*** Begin section ***

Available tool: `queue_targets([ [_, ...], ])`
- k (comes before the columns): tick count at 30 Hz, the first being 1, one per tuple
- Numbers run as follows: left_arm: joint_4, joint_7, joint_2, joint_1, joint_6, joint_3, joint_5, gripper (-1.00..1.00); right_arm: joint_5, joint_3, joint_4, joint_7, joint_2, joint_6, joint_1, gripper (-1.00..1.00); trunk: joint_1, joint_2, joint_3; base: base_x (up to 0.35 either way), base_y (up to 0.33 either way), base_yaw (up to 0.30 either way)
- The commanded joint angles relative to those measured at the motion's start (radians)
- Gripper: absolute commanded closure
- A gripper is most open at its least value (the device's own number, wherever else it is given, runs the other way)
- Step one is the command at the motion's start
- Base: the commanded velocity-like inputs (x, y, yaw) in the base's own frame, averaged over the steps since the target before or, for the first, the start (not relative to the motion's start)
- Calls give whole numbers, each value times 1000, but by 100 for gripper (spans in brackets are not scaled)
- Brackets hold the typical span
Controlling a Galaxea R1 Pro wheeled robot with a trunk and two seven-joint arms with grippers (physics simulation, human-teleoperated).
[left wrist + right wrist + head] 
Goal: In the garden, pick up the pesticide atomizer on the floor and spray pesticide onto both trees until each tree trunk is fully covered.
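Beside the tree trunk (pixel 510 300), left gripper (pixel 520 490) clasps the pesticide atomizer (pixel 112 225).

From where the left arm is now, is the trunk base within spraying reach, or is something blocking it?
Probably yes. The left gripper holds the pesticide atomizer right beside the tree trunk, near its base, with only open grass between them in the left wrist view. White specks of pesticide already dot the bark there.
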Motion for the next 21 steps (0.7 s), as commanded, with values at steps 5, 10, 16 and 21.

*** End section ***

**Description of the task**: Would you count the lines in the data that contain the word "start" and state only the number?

**Response**: 3